Description of the task: Once you have counted the lines below that contain "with", give that number and nothing else.

Dataset section:
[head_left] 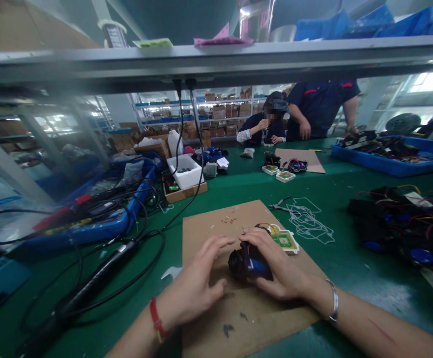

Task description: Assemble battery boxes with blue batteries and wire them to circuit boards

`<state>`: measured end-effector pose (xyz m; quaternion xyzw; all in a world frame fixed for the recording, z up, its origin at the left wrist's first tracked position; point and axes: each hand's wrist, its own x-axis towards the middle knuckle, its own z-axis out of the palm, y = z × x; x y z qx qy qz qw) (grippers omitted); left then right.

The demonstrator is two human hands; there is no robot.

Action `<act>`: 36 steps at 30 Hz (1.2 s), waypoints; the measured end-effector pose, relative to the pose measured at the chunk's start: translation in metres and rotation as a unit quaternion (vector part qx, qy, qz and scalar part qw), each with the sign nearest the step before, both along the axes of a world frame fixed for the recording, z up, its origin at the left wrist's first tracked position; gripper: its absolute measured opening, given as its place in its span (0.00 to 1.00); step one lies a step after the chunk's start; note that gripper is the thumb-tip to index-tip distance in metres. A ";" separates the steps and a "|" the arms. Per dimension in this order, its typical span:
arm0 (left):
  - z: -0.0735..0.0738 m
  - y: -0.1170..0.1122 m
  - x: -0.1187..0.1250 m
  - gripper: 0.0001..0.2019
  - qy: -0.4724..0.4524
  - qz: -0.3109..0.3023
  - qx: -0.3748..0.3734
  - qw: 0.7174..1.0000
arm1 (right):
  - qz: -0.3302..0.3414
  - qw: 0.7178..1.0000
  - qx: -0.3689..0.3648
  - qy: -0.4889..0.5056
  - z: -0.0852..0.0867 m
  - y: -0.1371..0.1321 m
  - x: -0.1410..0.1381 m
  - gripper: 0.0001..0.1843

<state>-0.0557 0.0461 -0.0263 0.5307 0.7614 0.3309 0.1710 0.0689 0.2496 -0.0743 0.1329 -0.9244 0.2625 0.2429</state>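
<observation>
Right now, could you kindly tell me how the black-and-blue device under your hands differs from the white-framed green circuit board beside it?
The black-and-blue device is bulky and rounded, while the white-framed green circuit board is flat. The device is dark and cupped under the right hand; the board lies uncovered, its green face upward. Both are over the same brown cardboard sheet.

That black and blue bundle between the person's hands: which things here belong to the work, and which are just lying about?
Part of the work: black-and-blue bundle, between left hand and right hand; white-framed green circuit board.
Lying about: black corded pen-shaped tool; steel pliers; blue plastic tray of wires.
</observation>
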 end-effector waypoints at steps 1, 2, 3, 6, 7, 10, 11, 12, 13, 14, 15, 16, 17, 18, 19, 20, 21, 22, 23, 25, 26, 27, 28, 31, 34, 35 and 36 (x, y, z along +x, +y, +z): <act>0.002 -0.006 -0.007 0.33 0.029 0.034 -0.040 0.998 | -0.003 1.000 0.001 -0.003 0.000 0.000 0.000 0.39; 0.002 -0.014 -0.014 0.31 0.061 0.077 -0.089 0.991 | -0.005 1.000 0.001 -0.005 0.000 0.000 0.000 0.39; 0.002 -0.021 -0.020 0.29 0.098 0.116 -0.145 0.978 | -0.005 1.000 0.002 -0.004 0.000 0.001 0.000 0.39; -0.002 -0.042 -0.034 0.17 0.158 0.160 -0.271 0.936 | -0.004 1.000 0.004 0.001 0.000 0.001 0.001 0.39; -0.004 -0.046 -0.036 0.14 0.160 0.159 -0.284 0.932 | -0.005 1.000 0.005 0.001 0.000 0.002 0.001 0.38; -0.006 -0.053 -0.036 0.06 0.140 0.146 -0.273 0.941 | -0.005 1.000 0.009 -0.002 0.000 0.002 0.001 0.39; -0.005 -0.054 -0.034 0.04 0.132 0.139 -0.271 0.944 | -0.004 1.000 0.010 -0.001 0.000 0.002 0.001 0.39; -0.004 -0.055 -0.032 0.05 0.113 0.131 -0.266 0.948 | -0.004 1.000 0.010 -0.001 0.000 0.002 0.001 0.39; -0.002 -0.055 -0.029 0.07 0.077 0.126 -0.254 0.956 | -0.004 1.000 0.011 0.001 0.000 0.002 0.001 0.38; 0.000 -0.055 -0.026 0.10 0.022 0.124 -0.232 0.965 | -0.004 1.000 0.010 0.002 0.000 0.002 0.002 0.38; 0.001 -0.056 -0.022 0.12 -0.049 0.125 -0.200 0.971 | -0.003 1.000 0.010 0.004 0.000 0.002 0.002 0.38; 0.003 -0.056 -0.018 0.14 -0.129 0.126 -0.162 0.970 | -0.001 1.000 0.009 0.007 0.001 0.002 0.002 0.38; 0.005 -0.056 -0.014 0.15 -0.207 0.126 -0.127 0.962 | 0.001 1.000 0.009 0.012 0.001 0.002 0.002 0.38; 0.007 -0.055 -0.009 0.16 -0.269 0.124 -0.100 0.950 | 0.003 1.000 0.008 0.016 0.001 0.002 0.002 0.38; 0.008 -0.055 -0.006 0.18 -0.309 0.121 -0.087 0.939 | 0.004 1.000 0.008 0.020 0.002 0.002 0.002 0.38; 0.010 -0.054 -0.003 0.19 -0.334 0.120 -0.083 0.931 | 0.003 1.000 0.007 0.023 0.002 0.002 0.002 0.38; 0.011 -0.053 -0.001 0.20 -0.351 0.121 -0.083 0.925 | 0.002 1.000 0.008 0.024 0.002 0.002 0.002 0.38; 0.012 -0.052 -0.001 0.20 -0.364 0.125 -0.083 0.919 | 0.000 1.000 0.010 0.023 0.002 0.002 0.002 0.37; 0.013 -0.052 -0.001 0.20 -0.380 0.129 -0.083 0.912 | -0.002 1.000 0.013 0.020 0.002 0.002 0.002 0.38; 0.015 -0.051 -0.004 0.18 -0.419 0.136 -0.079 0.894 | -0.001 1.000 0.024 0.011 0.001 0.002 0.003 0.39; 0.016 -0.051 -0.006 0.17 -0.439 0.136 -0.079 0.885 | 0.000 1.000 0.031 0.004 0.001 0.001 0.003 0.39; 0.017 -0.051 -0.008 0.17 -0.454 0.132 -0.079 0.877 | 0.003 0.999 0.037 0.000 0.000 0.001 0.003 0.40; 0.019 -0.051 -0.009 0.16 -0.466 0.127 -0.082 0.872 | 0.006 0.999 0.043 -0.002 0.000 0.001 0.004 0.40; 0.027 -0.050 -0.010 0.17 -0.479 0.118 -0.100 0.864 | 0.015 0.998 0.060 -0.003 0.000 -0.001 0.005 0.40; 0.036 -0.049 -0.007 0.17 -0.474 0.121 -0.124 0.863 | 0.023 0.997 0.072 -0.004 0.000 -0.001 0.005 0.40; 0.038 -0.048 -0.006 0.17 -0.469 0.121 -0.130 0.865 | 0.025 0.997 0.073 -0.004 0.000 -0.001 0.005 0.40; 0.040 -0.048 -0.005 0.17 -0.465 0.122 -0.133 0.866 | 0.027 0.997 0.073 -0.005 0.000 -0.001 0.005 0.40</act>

Task response: 2